▶ **WORK REQUIRED**
Write out the data word for word, taking care that no picture is carried over.

▶ **SOURCE MATERIAL**
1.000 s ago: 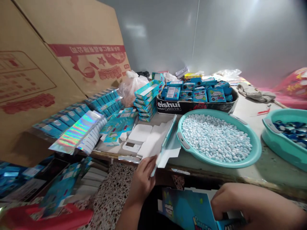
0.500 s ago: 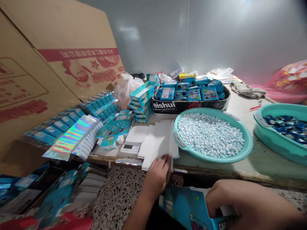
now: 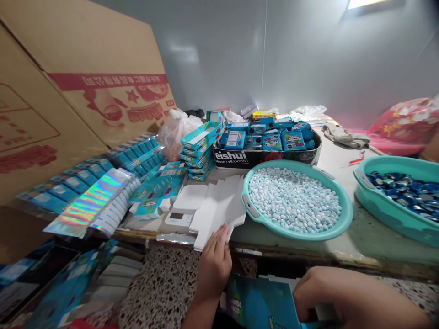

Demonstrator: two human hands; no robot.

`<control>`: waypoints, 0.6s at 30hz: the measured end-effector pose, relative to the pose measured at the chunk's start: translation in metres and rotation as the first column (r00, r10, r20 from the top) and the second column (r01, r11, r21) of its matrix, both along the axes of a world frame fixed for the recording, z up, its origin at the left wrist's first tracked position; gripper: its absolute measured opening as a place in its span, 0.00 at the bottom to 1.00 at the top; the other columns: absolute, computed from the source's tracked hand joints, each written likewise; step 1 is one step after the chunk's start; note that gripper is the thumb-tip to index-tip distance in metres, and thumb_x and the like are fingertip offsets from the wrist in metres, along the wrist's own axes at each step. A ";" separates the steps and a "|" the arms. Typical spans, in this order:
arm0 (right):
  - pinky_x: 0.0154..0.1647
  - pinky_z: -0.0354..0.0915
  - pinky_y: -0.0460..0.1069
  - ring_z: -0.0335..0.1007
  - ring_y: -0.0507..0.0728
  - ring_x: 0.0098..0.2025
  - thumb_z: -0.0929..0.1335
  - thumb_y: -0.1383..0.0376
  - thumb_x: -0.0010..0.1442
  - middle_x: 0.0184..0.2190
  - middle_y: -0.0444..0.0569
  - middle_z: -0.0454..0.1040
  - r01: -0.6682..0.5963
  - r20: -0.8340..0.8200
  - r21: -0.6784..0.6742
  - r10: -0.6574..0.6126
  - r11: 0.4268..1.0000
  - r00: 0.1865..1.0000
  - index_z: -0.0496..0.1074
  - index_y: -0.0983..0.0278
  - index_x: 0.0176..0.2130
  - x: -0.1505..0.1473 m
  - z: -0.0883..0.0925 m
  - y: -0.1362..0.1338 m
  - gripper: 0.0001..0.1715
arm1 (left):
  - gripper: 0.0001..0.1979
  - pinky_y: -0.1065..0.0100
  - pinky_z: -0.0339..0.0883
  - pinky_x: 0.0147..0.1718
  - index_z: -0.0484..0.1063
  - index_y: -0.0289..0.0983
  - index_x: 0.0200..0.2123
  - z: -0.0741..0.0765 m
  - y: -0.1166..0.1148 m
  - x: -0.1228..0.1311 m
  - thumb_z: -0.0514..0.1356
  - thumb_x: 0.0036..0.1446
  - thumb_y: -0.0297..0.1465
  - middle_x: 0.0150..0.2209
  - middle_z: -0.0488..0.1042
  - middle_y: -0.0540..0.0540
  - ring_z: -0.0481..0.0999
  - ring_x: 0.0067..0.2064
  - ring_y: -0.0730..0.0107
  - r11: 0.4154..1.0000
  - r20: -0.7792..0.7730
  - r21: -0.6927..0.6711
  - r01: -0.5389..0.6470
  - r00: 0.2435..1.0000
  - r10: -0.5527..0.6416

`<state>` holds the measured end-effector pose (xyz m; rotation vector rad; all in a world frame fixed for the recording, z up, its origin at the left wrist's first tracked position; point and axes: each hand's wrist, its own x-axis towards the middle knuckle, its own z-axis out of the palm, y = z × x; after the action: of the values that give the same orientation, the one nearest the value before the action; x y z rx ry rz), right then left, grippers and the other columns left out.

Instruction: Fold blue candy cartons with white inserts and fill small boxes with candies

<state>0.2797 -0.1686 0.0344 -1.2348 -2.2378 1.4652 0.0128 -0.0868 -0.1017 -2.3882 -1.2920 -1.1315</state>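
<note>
My left hand point(image 3: 214, 262) reaches to the table's front edge, its fingertips resting on the near end of a stack of flat white carton blanks point(image 3: 217, 208); the fingers lie close together and fairly straight. My right hand point(image 3: 329, 294) is low at the bottom right, fingers curled over the top edge of an opened blue printed carton point(image 3: 260, 304) held below the table. A small white scale point(image 3: 181, 212) lies just left of the blanks. Beyond them stands a teal basin of pale blue-white candies point(image 3: 295, 201).
A second teal basin of shiny blue pieces point(image 3: 401, 192) sits at the right. A black tray of blue boxes point(image 3: 267, 148) stands behind, with stacked blue trays point(image 3: 200, 151), holographic sheets point(image 3: 89, 203) and a big cardboard box point(image 3: 68, 87) at left. More blue cartons lie below at lower left.
One second ago my left hand held a blank lifted on edge; it now lies flat on the stack with my fingertips on it. The right hand stayed on the blue carton.
</note>
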 end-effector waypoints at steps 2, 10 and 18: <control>0.28 0.57 0.43 0.67 0.51 0.29 0.76 0.65 0.44 0.32 0.42 0.77 0.044 -0.003 0.022 -0.044 0.999 0.999 0.79 0.61 0.34 0.008 -0.008 -0.004 0.13 | 0.25 0.60 0.73 0.56 0.62 0.34 0.63 -0.002 -0.001 -0.002 0.51 0.63 0.19 0.55 0.76 0.39 0.75 0.57 0.64 1.000 0.024 -0.008 -0.018 1.000 0.018; 0.27 0.58 0.44 0.65 0.51 0.27 0.79 0.47 0.44 0.28 0.45 0.74 -0.087 -0.245 0.057 0.098 0.995 0.965 0.77 0.64 0.35 0.026 0.000 0.036 0.28 | 0.20 0.51 0.74 0.53 0.66 0.35 0.59 0.002 -0.005 0.015 0.53 0.65 0.27 0.54 0.77 0.38 0.78 0.54 0.55 0.975 -0.094 -0.206 -0.083 0.993 0.065; 0.23 0.54 0.42 0.57 0.47 0.24 0.80 0.48 0.41 0.21 0.37 0.64 -0.370 -0.265 -0.176 0.318 0.912 0.910 0.68 0.66 0.27 -0.006 0.001 0.118 0.29 | 0.20 0.55 0.71 0.53 0.70 0.33 0.57 0.051 0.028 0.050 0.49 0.66 0.28 0.53 0.76 0.36 0.76 0.55 0.52 0.778 -0.116 -0.614 -0.137 0.990 0.083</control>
<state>0.2735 -0.0509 0.0358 -0.6847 -2.2600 1.9228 0.0625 -0.0587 -0.0508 -2.6917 -1.9921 -0.6102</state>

▶ **RESPONSE**
1.000 s ago: 
0.500 s ago: 
now: 

Demonstrator: two human hands; no robot.

`<control>`: waypoints, 0.6s at 30hz: the measured end-effector pose, relative to the pose measured at the chunk's start: translation in metres and rotation as the first column (r00, r10, r20 from the top) and the second column (r01, r11, r21) of its matrix, both along the axes of a world frame fixed for the recording, z up, its origin at the left wrist's first tracked position; gripper: its absolute measured opening as a place in its span, 0.00 at the bottom to 1.00 at the top; the other columns: absolute, computed from the source's tracked hand joints, each written likewise; step 1 is one step after the chunk's start; note that gripper is the thumb-tip to index-tip distance in metres, and thumb_x and the like are fingertip offsets from the wrist in metres, along the wrist's own axes at each step. A ";" separates the steps and a "|" the arms. Typical spans, in this order:
arm0 (right):
  - pinky_x: 0.0154..0.1647
  - pinky_z: -0.0354..0.0915
  - pinky_y: -0.0460..0.1069
  - ring_z: -0.0335..0.1007
  - ring_y: -0.0507..0.0728
  - ring_x: 0.0098..0.2025
  - thumb_z: -0.0929..0.1335
  - thumb_y: -0.1383..0.0376
  - thumb_x: -0.0010..0.1442
  - middle_x: 0.0184..0.2190
  - middle_y: -0.0444..0.0569
  - middle_z: -0.0454..0.1040
  - r01: -0.6682..0.5963
  - r20: -0.8340..0.8200
  - r21: -0.6784..0.6742
  - r10: -0.6574..0.6126
  - r11: 0.4268..1.0000
  - r00: 0.1865..1.0000
  - index_z: -0.0496..0.1074
  - index_y: -0.0983..0.0278
  - index_x: 0.0176..0.2130
  - x: -0.1505..0.1473 m
  - z: -0.0883..0.0925 m
  - y: -0.1362..0.1338 m
  - gripper: 0.0001..0.1715
arm1 (left):
  - gripper: 0.0001..0.1979
  - pinky_y: -0.1065..0.0100
  - pinky_z: -0.0339..0.0883
  - pinky_x: 0.0147..0.1718
  - index_z: -0.0484..0.1063
  - index_y: -0.0289..0.0983
  - index_x: 0.0200..0.2123
  - z: -0.0741..0.0765 m
  - y: -0.1166..0.1148 m
  - x: -0.1228..0.1311 m
  - thumb_z: -0.0514..0.1356
  - thumb_x: 0.0036..0.1446
  - thumb_y: -0.0297..0.1465
  - middle_x: 0.0150..0.2209
  - middle_z: -0.0488..0.1042
  - middle_y: -0.0540..0.0540
  - ring_z: -0.0481..0.0999
  - ring_x: 0.0067..0.2064
  - ring_y: -0.0730..0.0107
  - r11: 0.4154..1.0000
  - r20: -0.7792..0.7730
  - r21: -0.6927..0.6711
  - r01: -0.5389..0.6470
  - r00: 0.2435..1.0000
  - r10: -0.5527..0.6416

`<state>` holds the measured end-effector pose (xyz m; rotation vector rad; all in a world frame fixed for the recording, z up, its origin at the left wrist's first tracked position; point and axes: each hand's wrist, its own x-axis towards the middle knuckle, its own z-axis out of the palm, y = z × x; after the action: of the values that give the same orientation, the one nearest the value before the action; x y z rx ry rz), right then left, grippers and the other columns left out.

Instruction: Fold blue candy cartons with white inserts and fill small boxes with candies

<state>0.2797 -0.1686 0.0344 -1.2348 -2.2378 1.4652 0.0128 -0.0868 -0.1017 -2.3882 -1.2920 -1.1315</state>
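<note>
My left hand point(image 3: 214, 262) reaches to the table's front edge, its fingertips resting on the near end of a stack of flat white carton blanks point(image 3: 217, 208); the fingers lie close together and fairly straight. My right hand point(image 3: 329, 294) is low at the bottom right, fingers curled over the top edge of an opened blue printed carton point(image 3: 260, 304) held below the table. A small white scale point(image 3: 181, 212) lies just left of the blanks. Beyond them stands a teal basin of pale blue-white candies point(image 3: 295, 201).
A second teal basin of shiny blue pieces point(image 3: 401, 192) sits at the right. A black tray of blue boxes point(image 3: 267, 148) stands behind, with stacked blue trays point(image 3: 200, 151), holographic sheets point(image 3: 89, 203) and a big cardboard box point(image 3: 68, 87) at left. More blue cartons lie below at lower left.
One second ago my left hand held a blank lifted on edge; it now lies flat on the stack with my fingertips on it. The right hand stayed on the blue carton.
</note>
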 end-effector waypoints at steps 2, 10 and 18: <control>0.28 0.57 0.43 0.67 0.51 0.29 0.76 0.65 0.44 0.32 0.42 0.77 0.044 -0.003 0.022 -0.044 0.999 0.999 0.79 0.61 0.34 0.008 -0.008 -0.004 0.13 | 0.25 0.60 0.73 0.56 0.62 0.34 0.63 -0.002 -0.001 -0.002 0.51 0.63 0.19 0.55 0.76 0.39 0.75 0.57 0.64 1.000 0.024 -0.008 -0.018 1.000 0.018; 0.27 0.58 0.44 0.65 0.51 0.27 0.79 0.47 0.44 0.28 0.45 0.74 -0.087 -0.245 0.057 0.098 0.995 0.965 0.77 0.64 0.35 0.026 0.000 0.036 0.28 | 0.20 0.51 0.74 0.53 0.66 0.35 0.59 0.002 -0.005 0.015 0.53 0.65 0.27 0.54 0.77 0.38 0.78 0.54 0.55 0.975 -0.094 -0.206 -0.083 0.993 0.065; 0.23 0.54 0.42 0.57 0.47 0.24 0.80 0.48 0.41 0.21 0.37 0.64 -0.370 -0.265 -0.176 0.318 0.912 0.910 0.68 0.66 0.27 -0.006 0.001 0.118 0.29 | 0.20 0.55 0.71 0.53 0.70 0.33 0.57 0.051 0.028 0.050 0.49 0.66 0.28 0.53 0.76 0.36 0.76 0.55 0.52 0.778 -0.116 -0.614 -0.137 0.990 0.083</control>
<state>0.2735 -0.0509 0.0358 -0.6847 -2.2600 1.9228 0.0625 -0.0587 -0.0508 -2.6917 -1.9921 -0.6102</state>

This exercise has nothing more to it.